Czarna msza
- Editor: Wojtek Sedeńko [pl]
- Language: Polish
- Genre: science fiction
- Publisher: Rebis Publishing House [pl]
- Publication date: 1992
- Publication place: Poland
- Media type: anthology

= Czarna msza =

Anthology of Polish science fiction stories

Czarna msza (Black Mass) is an anthology of Polish science fiction stories in the klerykal fiction genre, published in 1992 by Rebis Publishing House, edited by Wojtek Sedeńko.

== History ==
In the introduction to the anthology, Sedeńko mentioned that the theme of the anthology emerged as the main topic of the second volume of contemporary Polish science fiction stories (following the first volume, Wizje alternatywne [Alternative Visions], where this theme was already signaled in some texts) at the convention in Gdańsk in 1990: "A group of writers decided that this should be a mono-thematic collection, with God, religion, and the church serving as the leitmotif". The title was proposed by Andrzej Sapkowski.

The editor noted that "with the exception of three, all the stories were written specifically for Czarna msza".

== Table of contents ==

- Grzegorz Drukarczyk – Raj utracony (Paradise Lost)
- Tadeusz Oszubski – Interregnum
- Jacek Inglot – Umieraj z nami (Die with Us)
- Jacek Sobota – Rzeka (River)
- Andrzej Drzewiński – Dopust Boży (God's Permission)
- Rafał A. Ziemkiewicz – Źródło bez wody (Source Without Water)
- Eugeniusz Dębski – …więc chyba to był On… (…So It Must Have Been Him…)
- Jacek Dukaj – Korporacja Mesjasz (Messiah Corporation)
- Mirosław P. Jabłoński – Spotkanie na końcu drogi (Meeting at the End of the Road)
- Jarosław Grzędowicz – Dom na Krawędzi Światła (House on the Edge of Light)
- Jacek Piekara – Dom na Krawędzi Ciemności (House on the Edge of Darkness)

Some texts appeared in the retrospective anthology Wizje alternatywne (Alternative Visions), published in 2019 (Stalker Books, 2019).

== Analysis and criticism ==
In the introduction to the anthology, Sedeńko noted that "I chose [the stories] that I considered the best; when selecting, I avoided like the plague the pro or anti criterion", and also that "this anthology serves as a reliable test of the condition of Polish science fiction and may bring it the scouting efficiency of an ‘early response system’. That was [its] goal".

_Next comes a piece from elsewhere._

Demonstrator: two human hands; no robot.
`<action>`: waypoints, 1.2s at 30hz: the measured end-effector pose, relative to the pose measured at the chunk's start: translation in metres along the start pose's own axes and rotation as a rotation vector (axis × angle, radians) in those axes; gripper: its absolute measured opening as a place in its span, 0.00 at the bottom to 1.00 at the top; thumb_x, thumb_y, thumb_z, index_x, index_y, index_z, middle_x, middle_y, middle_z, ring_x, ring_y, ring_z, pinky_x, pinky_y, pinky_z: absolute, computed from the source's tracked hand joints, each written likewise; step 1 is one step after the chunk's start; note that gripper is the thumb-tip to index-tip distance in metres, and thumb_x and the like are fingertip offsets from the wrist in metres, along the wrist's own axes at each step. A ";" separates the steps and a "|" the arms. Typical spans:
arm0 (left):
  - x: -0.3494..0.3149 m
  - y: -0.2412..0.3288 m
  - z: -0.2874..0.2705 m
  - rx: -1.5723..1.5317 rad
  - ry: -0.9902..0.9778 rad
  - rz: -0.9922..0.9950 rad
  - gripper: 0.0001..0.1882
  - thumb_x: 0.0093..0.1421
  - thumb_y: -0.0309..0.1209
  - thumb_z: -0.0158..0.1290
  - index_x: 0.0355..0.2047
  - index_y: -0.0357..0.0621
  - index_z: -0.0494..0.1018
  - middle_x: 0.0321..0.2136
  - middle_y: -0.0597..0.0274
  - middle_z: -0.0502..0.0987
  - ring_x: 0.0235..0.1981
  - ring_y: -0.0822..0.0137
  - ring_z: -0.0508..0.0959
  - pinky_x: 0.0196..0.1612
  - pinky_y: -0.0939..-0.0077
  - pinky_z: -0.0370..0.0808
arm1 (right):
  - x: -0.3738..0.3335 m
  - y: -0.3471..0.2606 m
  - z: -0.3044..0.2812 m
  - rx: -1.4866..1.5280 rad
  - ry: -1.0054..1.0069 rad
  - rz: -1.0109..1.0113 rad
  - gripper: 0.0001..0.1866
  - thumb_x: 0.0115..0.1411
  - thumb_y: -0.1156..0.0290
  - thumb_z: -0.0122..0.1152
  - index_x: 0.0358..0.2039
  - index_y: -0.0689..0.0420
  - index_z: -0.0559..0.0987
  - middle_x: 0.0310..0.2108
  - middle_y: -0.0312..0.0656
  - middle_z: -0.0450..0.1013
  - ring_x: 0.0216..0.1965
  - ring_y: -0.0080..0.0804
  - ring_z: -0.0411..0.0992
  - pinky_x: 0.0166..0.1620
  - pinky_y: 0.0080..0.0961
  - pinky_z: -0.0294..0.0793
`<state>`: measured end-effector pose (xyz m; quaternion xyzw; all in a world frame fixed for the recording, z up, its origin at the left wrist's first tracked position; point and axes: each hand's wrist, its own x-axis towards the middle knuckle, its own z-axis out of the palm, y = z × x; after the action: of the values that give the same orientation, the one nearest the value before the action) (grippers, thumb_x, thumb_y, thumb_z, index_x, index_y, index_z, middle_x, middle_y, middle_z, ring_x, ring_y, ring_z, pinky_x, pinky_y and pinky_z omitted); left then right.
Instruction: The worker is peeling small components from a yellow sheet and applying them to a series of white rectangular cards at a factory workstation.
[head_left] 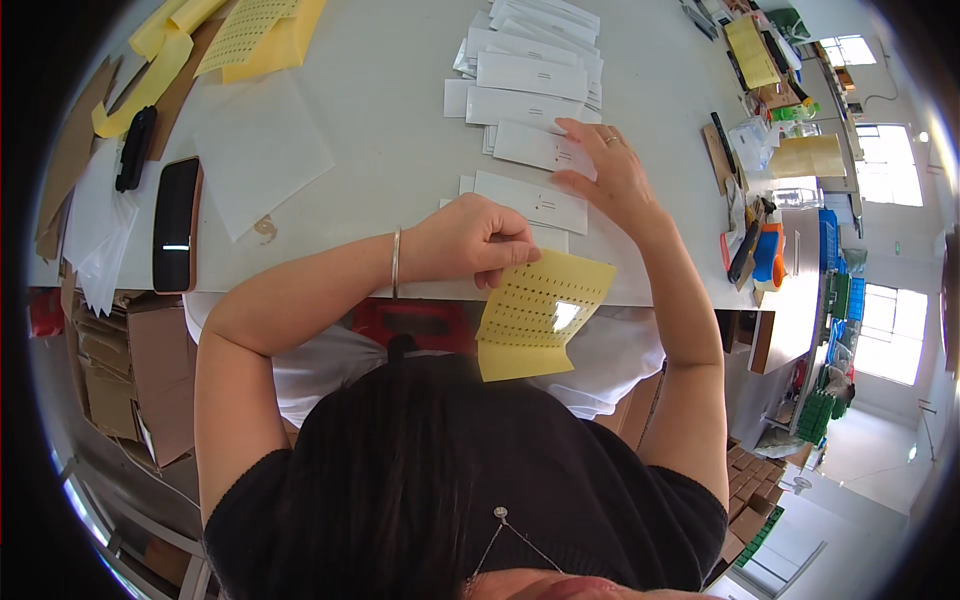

Marcin Zwierzchowski wrote that the publication of the anthology confirmed the existence of "a phenomenon characteristic only for Poland, klerycal fiction, meaning stories referencing matters of faith or the church".

Jacek Dukaj analyzes that the anthology was intended to present "the tendency [...] of a strong church involvement in politics, which provoked anti-church sentiments and movements". However, science fiction "did not go in that direction".

Adam Mazurkiewicz assesses that the anthology distinctly reflects the "diversity of aesthetics and ideological proposals significant for the beginnings of religious science fiction [...]. From a retrospective perspective, it can be regarded as a summa of authorial proposals for presenting religious themes in science fiction literature; this is how the editor perceived it".